Problem description
If a line below contains the string "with", return that line.

Stored data

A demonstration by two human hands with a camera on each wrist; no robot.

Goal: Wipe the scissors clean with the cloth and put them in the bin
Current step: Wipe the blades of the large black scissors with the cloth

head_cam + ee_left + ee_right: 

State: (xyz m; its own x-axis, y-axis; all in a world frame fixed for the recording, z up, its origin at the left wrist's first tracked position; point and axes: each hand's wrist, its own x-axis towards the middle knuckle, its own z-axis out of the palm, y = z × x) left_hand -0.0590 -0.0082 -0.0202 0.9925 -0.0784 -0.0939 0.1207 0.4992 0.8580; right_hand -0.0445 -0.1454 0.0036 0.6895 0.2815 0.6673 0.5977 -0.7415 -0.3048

Task output
A demonstration by two human hands with a camera on each wrist; no robot.
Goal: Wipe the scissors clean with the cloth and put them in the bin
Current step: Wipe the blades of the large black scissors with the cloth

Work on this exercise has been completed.